Rather than pose acceptance as a clean victory, Jemerine lets the track remain suspended in that uncomfortable middle space where the mind knows the answer before the body agrees.

That is where the song gains its quiet force. It treats heartbreak without making it theatrical. It understands that emotional progress is rarely linear. One might think of Edward Hopper’s solitary interiors, because the song shares a similar trust in stillness.

People can be alone in public. A city can be crowded and still leave one person carrying a weather system under the ribs.
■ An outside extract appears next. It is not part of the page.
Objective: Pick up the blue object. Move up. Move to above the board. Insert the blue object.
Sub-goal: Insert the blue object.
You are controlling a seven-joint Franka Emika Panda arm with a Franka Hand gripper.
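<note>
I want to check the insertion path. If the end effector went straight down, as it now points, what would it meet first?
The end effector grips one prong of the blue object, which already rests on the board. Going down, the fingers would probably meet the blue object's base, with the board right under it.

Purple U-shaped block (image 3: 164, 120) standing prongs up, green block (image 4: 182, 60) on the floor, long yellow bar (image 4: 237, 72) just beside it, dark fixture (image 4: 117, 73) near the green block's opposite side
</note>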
Jemerine’s wider artistic identity adds another layer. Her work centres empowerment and self-worth, while her role in UK ESEA Music and her representation of ESEA Music on the Artist Council of the Featured Artists Coalition place her within broader conversations about equity and visibility in the music industry.
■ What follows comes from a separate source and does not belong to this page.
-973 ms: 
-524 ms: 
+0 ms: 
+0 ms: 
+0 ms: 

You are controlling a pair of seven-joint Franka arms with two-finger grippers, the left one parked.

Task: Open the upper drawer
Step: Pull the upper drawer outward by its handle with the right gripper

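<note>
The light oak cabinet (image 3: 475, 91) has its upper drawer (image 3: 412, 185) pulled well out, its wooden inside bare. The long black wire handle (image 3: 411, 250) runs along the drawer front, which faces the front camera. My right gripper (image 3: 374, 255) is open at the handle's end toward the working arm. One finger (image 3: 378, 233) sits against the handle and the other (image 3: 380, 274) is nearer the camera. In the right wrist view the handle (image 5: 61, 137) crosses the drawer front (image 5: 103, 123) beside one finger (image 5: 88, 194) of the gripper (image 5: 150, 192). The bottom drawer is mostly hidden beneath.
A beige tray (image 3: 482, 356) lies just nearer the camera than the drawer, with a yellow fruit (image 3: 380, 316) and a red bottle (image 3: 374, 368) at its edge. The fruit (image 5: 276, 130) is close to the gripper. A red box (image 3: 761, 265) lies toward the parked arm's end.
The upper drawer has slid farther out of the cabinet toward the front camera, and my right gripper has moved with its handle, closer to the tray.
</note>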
For a South East Asian artist in the UK independent scene, a song about release can carry social resonance without turning into a speech. To let go may mean leaving a person, but it may also mean refusing the small humiliations that teach underrepresented artists to shrink.

Her previous highlights, including the Global Asian Creative Awards silver medal for “Black Rose“, Spotify Asia support for “Never Ever Die” on Made in Malaysia, BBC Introducing attention for “Adrenaline Rush“, and appearances at ESEA Music Festival 2025, O2 Islington, The Ned, the British Kebab Awards, and Chesham Fringe Festival, suggest a musician steadily widening her reach.

Jemerine Chan Pulls Heartbreak Toward Acceptance In "Let Go"
Jemerine Chan Pulls Heartbreak Toward Acceptance In “Let Go”

Yet “Let Go” does not sound like a résumé trying to sing. It sounds closer to a diary page that somehow learned structure. As a step toward “Reset”, “Let Go” gives the album a strong emotional hinge.

If “Goodbye” marked closure, this single moves into the more demanding act of acceptance.

Jemerine Chan is not offering easy comfort. She is tracing the moment when release stops being an idea and becomes a practice, repeated under fluorescent bus lights, in quiet bedrooms, in the half-second before replying to a message.

The question left behind is simple, and far from small: when letting go finally arrives, do we lose the past, or do we at last stop letting it decide the shape of our hands?